Select the lines of the records containing the word "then" and list them.

(Items from a data source)
————————
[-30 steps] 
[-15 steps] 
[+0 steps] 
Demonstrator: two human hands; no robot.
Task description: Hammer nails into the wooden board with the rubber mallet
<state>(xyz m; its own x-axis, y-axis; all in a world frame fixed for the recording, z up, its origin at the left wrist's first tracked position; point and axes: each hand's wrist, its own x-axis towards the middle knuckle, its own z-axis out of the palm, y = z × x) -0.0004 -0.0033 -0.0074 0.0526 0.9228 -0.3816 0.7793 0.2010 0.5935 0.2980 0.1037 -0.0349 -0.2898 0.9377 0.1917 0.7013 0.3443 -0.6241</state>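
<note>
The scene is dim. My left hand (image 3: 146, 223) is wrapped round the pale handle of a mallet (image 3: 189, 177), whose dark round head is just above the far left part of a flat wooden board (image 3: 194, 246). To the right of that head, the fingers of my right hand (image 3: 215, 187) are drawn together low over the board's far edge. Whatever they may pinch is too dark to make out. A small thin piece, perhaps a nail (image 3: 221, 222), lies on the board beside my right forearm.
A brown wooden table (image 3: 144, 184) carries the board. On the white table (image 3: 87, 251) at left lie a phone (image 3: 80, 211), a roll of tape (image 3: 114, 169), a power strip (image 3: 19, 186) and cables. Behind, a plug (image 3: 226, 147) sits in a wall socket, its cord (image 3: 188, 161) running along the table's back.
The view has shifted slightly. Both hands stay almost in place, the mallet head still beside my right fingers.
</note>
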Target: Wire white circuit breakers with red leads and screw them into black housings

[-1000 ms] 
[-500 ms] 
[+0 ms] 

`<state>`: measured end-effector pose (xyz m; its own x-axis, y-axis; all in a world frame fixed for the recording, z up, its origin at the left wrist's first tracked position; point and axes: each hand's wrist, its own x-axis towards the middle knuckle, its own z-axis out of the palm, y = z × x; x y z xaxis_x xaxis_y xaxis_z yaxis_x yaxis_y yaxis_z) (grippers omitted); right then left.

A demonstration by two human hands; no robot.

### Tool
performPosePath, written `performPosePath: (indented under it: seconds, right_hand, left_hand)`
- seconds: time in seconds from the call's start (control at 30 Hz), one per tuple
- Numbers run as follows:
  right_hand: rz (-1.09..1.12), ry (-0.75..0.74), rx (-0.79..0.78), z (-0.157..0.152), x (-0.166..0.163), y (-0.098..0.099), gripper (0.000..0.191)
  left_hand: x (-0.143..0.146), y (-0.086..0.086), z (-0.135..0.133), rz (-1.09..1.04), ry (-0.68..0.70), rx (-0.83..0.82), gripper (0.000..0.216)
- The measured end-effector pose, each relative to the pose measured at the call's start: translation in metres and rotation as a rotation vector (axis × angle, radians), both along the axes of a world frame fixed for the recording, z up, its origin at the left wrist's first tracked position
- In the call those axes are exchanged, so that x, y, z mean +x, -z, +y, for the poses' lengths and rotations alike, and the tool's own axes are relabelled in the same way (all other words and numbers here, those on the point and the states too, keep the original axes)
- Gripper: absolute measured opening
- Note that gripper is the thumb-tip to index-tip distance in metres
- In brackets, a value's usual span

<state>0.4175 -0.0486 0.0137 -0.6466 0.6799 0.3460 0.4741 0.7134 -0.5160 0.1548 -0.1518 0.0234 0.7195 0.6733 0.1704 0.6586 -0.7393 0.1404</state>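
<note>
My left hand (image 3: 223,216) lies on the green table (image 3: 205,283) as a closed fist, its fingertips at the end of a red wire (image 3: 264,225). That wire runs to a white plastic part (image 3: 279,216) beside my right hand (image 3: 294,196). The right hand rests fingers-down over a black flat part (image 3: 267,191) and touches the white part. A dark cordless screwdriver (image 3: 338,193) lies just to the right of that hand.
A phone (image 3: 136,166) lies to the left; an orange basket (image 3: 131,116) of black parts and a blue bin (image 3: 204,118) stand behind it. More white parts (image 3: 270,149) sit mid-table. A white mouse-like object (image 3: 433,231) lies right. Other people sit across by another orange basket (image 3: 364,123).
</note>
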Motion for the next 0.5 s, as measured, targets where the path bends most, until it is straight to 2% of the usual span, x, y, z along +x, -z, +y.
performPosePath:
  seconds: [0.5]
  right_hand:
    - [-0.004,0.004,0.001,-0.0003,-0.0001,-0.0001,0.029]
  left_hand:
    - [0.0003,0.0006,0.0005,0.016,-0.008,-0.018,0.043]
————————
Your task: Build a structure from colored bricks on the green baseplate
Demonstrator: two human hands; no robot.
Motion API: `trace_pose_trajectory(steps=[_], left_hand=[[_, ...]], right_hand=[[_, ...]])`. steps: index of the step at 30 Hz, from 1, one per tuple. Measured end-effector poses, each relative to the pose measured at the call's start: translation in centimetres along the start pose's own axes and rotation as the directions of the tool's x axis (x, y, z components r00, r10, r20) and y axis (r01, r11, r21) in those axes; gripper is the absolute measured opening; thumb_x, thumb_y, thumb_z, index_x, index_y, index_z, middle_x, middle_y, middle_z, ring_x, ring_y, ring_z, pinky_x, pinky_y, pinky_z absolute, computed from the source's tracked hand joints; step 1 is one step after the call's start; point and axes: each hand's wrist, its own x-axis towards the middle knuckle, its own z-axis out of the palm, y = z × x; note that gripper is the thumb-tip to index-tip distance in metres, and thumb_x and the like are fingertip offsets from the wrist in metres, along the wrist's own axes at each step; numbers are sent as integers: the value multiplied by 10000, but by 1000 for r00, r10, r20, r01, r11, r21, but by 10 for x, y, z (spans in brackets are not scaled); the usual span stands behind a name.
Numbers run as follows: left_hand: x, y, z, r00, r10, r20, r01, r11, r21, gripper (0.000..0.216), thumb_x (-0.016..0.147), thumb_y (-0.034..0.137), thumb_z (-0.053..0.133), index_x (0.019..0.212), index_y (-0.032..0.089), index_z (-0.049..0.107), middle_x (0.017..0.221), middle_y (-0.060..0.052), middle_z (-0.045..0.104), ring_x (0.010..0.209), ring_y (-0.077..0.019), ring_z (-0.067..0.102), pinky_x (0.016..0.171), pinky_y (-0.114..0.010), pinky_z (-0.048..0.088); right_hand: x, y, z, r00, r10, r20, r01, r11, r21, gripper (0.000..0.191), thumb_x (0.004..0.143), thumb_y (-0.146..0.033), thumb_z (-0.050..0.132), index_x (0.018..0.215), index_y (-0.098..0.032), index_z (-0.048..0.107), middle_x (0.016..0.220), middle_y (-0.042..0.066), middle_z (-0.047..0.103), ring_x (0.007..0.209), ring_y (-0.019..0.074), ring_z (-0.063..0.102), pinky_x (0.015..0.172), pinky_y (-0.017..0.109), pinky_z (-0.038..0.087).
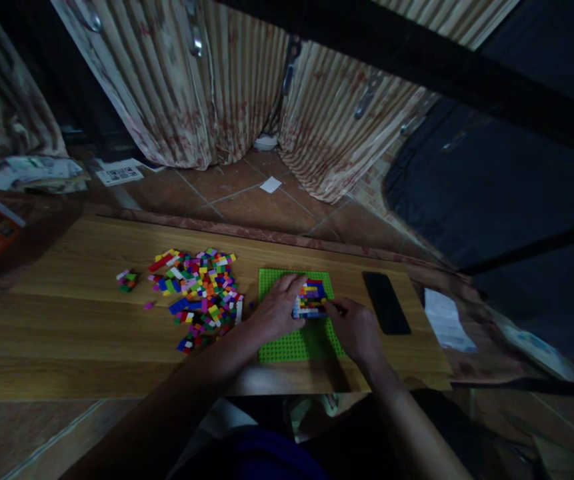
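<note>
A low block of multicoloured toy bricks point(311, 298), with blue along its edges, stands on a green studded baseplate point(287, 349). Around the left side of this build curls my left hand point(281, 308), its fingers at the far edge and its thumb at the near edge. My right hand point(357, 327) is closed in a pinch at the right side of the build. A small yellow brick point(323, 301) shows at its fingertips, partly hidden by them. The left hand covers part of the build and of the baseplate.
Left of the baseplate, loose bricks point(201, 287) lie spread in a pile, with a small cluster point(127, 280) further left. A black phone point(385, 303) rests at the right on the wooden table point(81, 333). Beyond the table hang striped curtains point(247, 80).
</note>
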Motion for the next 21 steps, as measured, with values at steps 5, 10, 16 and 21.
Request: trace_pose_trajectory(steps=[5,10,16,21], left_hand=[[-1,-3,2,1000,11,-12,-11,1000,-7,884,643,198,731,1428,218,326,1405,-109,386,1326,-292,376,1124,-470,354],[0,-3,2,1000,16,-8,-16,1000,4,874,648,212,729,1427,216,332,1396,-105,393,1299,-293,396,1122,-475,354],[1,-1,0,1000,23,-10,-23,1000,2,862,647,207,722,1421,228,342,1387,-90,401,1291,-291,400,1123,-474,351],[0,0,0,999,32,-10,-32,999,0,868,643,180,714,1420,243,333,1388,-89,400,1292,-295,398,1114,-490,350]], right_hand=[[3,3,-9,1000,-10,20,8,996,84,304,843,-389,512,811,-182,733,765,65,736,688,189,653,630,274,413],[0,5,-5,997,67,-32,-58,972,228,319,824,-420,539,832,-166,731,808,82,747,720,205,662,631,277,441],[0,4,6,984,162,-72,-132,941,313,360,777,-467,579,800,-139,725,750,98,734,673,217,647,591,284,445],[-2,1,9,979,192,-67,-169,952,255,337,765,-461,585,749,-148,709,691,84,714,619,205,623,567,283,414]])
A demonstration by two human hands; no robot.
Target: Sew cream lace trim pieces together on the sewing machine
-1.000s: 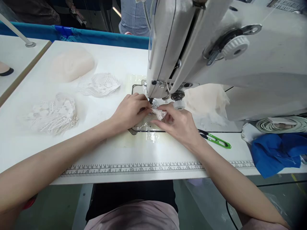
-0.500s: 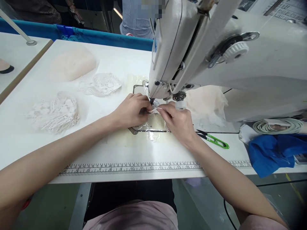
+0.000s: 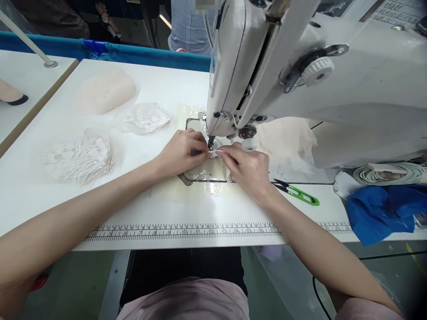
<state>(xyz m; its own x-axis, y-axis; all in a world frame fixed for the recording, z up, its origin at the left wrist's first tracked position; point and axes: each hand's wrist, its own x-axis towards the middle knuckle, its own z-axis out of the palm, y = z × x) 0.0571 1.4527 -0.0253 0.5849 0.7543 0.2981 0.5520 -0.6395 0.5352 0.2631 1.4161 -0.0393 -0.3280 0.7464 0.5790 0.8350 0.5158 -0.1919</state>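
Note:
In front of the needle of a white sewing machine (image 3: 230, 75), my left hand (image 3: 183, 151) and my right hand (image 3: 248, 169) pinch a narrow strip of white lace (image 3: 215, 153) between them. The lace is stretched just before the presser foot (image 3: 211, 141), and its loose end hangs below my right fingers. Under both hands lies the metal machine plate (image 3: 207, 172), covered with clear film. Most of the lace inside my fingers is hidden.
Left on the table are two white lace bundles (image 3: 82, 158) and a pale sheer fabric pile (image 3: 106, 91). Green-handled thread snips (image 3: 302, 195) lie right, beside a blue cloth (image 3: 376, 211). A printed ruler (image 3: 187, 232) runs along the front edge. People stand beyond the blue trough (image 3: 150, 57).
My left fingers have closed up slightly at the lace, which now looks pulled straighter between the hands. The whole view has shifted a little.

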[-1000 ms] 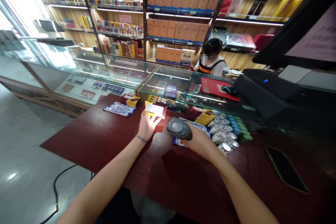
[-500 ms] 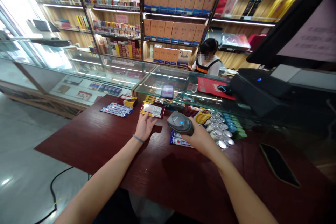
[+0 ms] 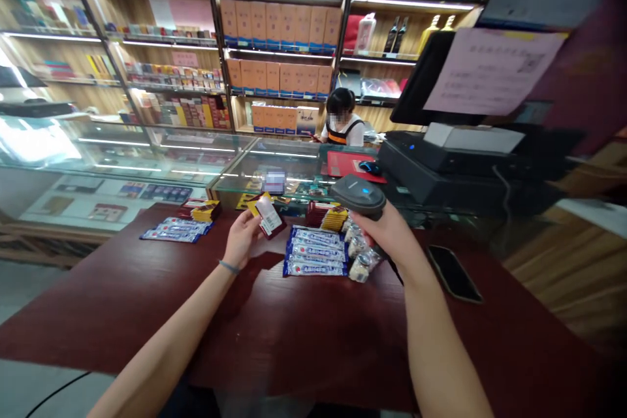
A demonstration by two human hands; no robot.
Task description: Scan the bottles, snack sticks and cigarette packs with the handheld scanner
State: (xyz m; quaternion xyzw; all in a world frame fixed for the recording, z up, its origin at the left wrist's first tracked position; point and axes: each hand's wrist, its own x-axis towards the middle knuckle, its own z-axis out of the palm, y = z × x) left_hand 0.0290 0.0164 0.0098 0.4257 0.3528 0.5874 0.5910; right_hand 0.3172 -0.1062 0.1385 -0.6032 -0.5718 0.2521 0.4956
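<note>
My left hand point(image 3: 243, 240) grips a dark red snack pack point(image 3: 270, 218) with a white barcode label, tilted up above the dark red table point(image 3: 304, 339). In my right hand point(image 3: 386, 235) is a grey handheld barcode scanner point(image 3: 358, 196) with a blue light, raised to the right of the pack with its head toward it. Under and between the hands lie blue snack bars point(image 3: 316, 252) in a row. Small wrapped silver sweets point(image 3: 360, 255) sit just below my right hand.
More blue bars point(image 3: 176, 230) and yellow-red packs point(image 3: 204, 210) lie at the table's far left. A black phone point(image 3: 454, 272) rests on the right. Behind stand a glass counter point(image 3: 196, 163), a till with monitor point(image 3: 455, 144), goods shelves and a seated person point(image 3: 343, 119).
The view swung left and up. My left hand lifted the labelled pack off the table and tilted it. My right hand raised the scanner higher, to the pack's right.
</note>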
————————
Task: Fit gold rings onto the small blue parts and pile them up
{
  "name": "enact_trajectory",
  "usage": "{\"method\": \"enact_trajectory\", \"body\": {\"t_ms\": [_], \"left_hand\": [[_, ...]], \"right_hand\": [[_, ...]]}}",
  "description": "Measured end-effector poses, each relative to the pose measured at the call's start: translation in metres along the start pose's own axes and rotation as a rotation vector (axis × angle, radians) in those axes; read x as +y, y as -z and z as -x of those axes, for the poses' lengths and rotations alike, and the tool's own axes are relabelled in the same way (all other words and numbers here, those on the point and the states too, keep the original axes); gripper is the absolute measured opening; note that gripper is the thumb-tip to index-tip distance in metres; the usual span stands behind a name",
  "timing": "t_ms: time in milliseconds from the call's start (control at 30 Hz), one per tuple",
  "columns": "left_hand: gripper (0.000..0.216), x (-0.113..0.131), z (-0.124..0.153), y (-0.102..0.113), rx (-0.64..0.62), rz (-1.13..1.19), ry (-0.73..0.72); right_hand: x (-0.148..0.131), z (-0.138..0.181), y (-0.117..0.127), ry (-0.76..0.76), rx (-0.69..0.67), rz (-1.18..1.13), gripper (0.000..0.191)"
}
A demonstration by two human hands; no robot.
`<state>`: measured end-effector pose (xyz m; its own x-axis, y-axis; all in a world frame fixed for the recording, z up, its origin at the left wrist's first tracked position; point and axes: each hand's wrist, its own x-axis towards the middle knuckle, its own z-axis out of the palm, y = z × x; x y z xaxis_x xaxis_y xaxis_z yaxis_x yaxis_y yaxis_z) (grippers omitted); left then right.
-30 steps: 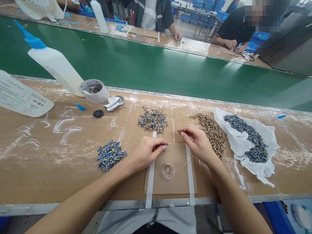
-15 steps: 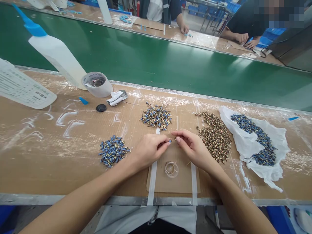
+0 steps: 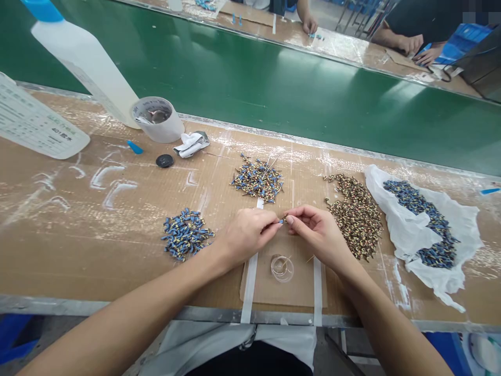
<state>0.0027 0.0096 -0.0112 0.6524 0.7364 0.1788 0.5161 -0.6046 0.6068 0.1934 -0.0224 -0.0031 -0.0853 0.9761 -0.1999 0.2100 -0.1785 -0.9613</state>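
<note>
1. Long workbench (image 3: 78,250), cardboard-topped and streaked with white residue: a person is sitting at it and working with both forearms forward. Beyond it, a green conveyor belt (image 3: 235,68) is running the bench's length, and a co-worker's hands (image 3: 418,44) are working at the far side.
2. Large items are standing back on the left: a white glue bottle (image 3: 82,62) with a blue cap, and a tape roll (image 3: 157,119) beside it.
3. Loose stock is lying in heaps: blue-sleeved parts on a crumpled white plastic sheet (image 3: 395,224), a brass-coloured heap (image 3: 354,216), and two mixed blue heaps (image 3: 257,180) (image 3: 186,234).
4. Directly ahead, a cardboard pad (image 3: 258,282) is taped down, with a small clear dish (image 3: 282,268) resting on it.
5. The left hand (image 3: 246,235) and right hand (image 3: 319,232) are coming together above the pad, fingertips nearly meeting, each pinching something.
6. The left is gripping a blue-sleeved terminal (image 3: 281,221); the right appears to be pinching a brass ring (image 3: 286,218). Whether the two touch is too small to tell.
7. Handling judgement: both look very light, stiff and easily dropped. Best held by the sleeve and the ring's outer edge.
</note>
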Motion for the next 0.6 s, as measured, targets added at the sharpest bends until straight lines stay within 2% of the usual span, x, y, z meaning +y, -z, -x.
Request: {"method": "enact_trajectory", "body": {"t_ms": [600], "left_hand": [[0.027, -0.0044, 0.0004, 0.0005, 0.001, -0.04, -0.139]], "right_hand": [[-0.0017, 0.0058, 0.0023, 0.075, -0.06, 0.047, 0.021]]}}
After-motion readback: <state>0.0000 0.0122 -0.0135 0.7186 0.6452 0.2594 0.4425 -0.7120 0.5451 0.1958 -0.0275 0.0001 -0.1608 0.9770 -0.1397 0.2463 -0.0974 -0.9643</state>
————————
Result below ::
`<state>`: measured end-effector pose (xyz m; its own x-axis, y-axis; all in a world frame fixed for the recording, z up, its origin at the left wrist's first tracked position; point and axes: each hand's wrist, its own x-axis towards the middle knuckle, its own z-axis out of the palm, y = z × x; x y z xaxis_x xaxis_y xaxis_z yaxis_x yaxis_y yaxis_z) (grippers omitted); right then left.
`<state>`: measured end-effector pose (xyz m; its own x-axis, y-axis; all in a world frame fixed for the recording, z up, its origin at the left wrist's first tracked position; point and axes: each hand's wrist, its own x-axis towards the middle knuckle, its own z-axis out of the palm, y = z × x; x y z xaxis_x xaxis_y xaxis_z yaxis_x yaxis_y yaxis_z) (grippers omitted); left then right.

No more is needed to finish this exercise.